Installation Allocations¶
#exports
import pandas as pd
import numpy as np
import requests
from bs4 import BeautifulSoup as bs
import urllib.parse as urlparse
from urllib.parse import parse_qs
import re
from warnings import warn
from ipypb import track
from IPython.display import JSON
Retrieving Installation Table Links¶
In this first section we'll set out to retrieve the urls for the installations databases across different ETS phases and each country.

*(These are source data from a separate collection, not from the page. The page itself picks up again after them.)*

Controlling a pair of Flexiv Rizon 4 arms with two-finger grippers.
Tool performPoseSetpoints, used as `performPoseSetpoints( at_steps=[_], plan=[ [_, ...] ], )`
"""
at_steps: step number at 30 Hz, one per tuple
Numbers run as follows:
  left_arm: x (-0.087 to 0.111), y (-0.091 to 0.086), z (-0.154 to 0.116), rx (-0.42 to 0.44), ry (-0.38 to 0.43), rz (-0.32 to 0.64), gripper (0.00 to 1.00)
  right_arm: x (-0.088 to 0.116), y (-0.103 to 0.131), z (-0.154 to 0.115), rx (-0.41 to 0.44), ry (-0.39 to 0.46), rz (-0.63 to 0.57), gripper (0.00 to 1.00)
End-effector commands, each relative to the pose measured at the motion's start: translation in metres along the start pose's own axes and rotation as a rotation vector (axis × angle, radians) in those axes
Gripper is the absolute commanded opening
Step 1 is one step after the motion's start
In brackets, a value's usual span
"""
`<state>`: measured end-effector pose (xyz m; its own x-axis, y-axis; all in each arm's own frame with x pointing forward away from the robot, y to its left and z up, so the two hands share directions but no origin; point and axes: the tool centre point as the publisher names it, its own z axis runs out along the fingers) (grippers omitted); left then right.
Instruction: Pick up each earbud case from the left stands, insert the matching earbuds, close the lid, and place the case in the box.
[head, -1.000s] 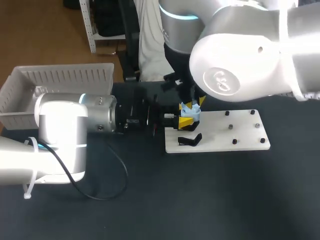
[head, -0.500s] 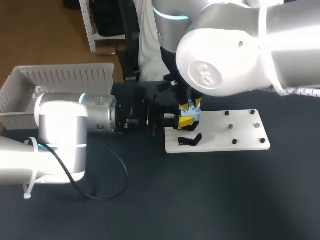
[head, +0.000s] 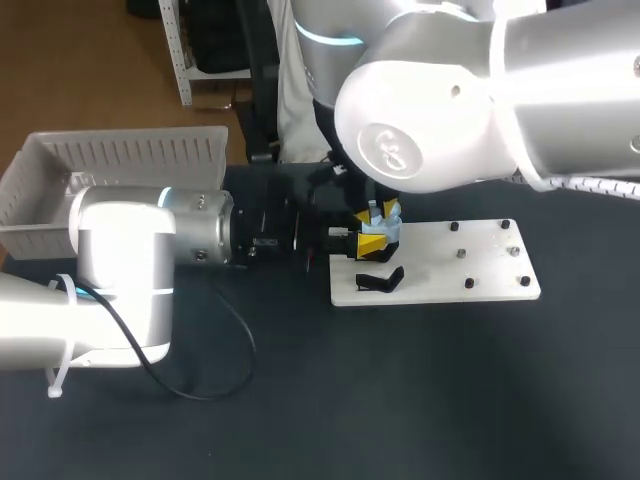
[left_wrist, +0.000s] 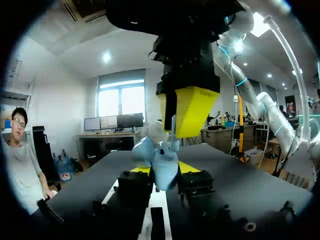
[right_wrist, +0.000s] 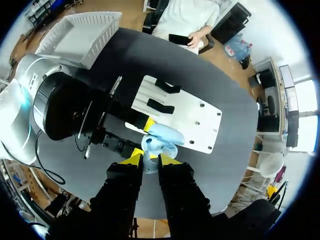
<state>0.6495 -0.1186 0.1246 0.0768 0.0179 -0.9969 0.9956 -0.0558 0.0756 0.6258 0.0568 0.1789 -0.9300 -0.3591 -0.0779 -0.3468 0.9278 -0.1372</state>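
My left gripper reaches in level from the left and is shut on a light-blue earbud case at the left end of the white stand plate. In the left wrist view the case sits between the yellow pads with its lid raised. My right gripper hangs straight above the case. In its own view the right gripper is shut on a small light-blue earbud over the open case. From the left wrist view, the right gripper points down at the case, the earbud's stem beside its yellow tip.
A black stand stands on the plate just in front of the grippers, and small pegs dot the plate's right half. A white basket stands at the table's back left. A black cable loops across the dark tabletop near the left arm.
The right arm's big upper joints have swung to the left, while its gripper stays over the case. The left arm and the case have not moved.
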Motion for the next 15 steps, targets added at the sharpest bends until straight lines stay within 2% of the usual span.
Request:
performPoseSetpoints(
  at_steps=[1, 15],
  plan=[
    [0.0003, -0.0023, 0.0010, -0.010, -0.001, 0.004, 0.00, -0.0005, 0.0008, 0.0019, 0.002, 0.003, 0.000, 0.00],
    [0.0003, -0.0023, 0.0010, -0.010, -0.001, 0.004, 0.00, -0.0037, -0.0010, 0.0063, 0.008, 0.001, 0.005, 0.00]
  ],
)
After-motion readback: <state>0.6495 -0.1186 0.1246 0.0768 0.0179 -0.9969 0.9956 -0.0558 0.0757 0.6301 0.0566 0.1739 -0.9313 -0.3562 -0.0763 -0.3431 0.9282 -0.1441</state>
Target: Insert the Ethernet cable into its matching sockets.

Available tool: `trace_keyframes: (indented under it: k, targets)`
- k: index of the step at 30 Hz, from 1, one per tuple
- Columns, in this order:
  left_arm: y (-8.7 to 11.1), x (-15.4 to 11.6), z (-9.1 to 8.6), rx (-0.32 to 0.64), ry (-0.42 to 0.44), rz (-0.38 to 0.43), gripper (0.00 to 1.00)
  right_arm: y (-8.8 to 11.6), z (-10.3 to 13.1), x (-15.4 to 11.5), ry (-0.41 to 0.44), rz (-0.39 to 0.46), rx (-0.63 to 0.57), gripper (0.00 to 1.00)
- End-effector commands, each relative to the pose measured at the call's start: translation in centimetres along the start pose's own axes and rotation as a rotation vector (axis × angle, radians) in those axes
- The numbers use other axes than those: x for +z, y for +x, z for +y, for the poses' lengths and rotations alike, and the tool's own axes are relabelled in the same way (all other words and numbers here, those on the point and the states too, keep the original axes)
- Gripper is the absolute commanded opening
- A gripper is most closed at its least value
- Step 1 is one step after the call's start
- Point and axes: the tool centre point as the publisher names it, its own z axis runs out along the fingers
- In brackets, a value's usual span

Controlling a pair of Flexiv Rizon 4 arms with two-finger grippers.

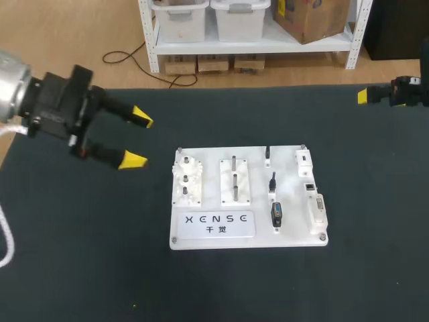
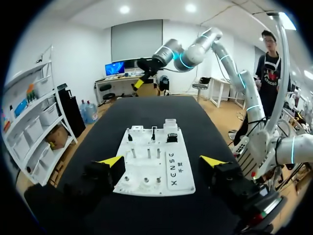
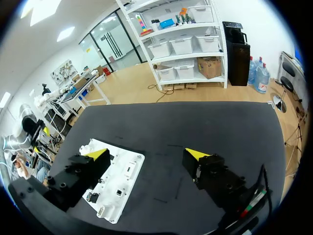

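Observation:
The white socket board (image 1: 248, 198) lies flat in the middle of the black table. On its right half stand small black plugs (image 1: 272, 181), a black connector (image 1: 276, 215) and white socket blocks (image 1: 310, 188); I cannot pick out an Ethernet cable. My left gripper (image 1: 137, 139) hovers open to the left of the board, nothing between its fingers. In the left wrist view the board (image 2: 156, 161) lies just ahead of the left gripper (image 2: 162, 160). My right gripper (image 1: 365, 95) hangs at the far right table edge. The right gripper (image 3: 146, 153) is open and empty, the board (image 3: 115, 183) off beside one finger.
The board carries white gear and peg fixtures (image 1: 187, 181) on its left half and a label plate (image 1: 219, 225) at the front. A white cord (image 1: 7, 235) hangs at the table's left edge. My right arm (image 2: 146, 68) shows over the table's far end in the left wrist view.

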Motion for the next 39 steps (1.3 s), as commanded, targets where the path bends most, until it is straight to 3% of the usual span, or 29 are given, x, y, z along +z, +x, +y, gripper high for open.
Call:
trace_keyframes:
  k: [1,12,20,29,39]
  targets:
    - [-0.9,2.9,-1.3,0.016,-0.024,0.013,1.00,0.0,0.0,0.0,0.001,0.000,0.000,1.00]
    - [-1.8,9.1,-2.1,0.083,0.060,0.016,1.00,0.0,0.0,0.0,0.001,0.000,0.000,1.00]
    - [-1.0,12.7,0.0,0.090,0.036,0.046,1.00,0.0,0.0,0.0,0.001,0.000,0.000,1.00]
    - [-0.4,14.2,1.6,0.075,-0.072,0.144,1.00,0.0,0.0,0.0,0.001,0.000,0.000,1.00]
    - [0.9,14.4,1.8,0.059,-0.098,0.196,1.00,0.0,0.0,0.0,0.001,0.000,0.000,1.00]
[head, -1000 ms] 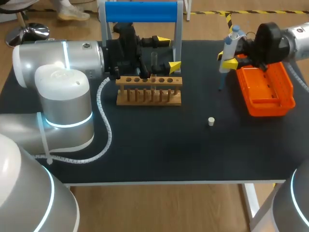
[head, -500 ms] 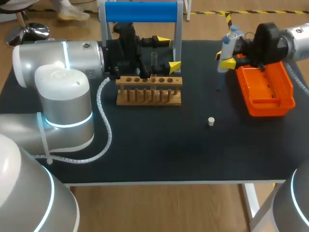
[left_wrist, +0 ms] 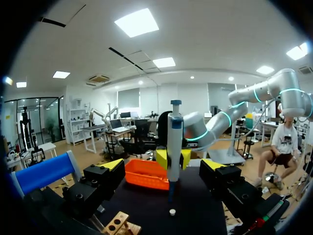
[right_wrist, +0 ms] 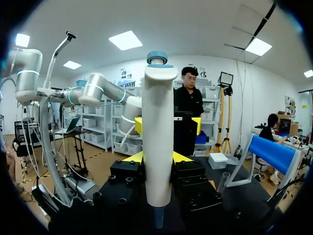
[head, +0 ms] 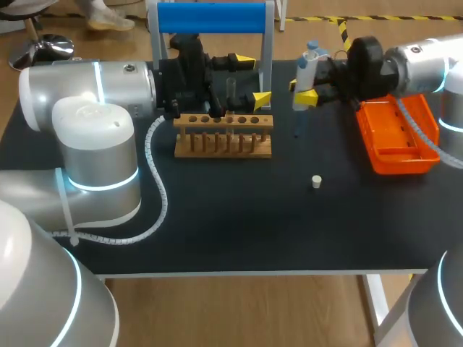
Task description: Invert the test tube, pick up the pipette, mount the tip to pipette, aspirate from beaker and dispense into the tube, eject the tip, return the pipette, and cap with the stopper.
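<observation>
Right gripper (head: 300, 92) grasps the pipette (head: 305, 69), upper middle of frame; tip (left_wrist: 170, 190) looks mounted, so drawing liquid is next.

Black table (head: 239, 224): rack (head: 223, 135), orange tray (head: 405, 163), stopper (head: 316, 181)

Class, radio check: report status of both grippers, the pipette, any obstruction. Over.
Right gripper shut on pipette, upright above table, near rack. Left gripper open, behind rack. Stopper loose on table, clear of both. No obstruction seen.
</observation>
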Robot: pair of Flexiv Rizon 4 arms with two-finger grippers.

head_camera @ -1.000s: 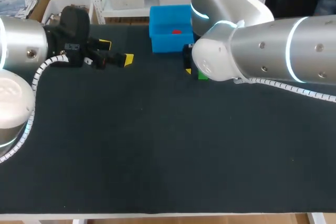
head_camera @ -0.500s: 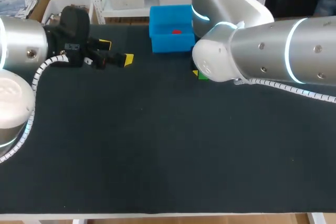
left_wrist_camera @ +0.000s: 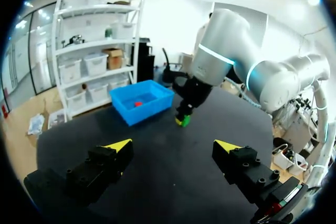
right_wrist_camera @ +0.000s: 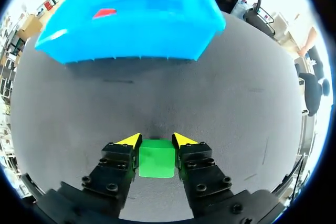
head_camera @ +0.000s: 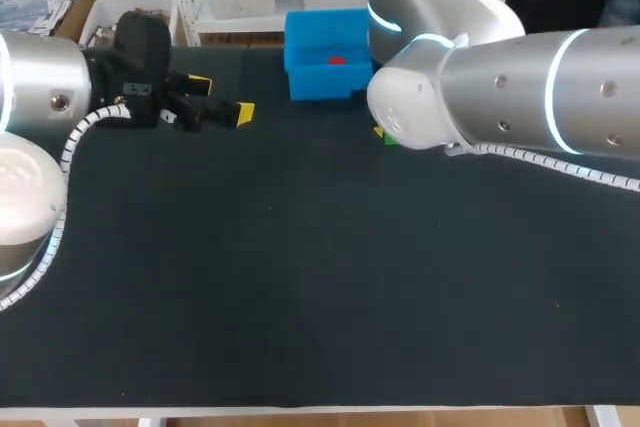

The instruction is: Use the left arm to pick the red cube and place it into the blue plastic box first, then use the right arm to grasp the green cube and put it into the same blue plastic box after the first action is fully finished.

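The right arm's fingers point(right_wrist_camera: 119, 161) pinch the green cube point(right_wrist_camera: 156, 162) from both sides, low at the desk point(right_wrist_camera: 236, 108). The blue box point(right_wrist_camera: 131, 40) lies straight ahead of them, long wall facing, with the red cube point(right_wrist_camera: 105, 12) inside. The left arm's fingers point(left_wrist_camera: 100, 169) stand spread and empty, well apart from the box.

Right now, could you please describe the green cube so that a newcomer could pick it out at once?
On the black table, find the blue box at the far edge; in front of it sits the right gripper. The green cube is the block between its yellow-tipped fingers, the only green thing, unlike the red cube inside the box.
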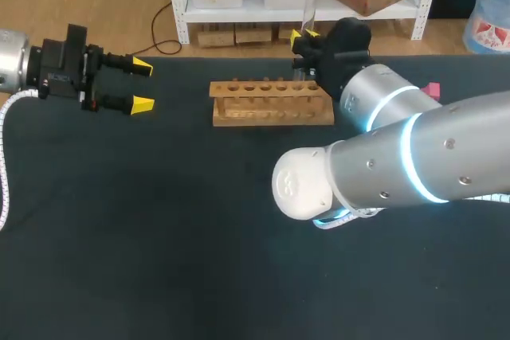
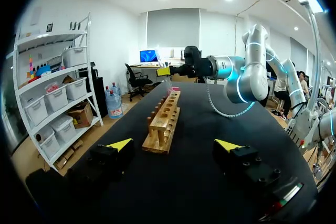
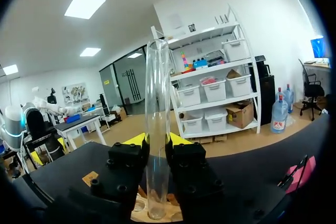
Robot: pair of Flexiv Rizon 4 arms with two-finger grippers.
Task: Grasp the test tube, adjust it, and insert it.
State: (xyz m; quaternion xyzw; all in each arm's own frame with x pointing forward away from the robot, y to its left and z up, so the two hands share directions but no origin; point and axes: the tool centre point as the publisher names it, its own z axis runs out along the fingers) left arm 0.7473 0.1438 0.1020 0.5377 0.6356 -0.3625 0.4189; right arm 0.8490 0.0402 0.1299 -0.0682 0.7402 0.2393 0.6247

We'll start by retrieving the raw results for a single country
#exports
def get_country_raw_search(country_code='AT'):
url = 'https://ec.europa.eu/clima/ets/nap.do'
params = {
'languageCode': 'en',
'nap.registryCodeArray': country_code,
'periodCode': '-1',
'search': 'Search',
'currentSortSettings': ''
}
r = requests.get(url, params=params)
return r
r = get_country_raw_search('IS')
r
<Response [200]>
From the response we can extract a table containing the relevant information on the installation databases
#exports
def extract_search_df(r):
soup = bs(r.text)
results_table = soup.find('table', attrs={'id': 'tblNapSearchResult'})
df_search = (pd
.read_html(str(results_table))
[0]
.iloc[2:, :-3]
.reset_index(drop=True)
.T
.set_index(0)
.T
.reset_index(drop=True)
.rename(columns={
'National Administrator': 'country',
'EU ETS Phase': 'phase',
'For issuance to not new entrants': 'non_new_entrants',
'From NER': 'new_entrants_reserve'
})
)
df_search['installations_link'] = ['https://ec.europa.eu/'+a['href'] for a in soup.findAll('a', text=re.compile('Installations linked to this Allocation Table'))]
return df_search
df_search_country = extract_search_df(r)
df_search_country
country | phase | non_new_entrants | new_entrants_reserve | installations_link | |
---|---|---|---|---|---|
0 | Iceland | Phase 3 (2013-2020) | 11527090 | 172828 | https://ec.europa.eu//clima/ets/napInstallatio... |
It's all good doing this for Austria but we want European-wide coverage. We can identify the countries we can query from the option box on the main search page.
#exports
def get_country_codes():
r = get_country_raw_search()
soup = bs(r.text)
registry_code_to_country = {
option['value']: option.text
for option
in soup.find('select', attrs={'name': 'nap.registryCodeArray'}).findAll('option')
}
return registry_code_to_country
registry_code_to_country = get_country_codes()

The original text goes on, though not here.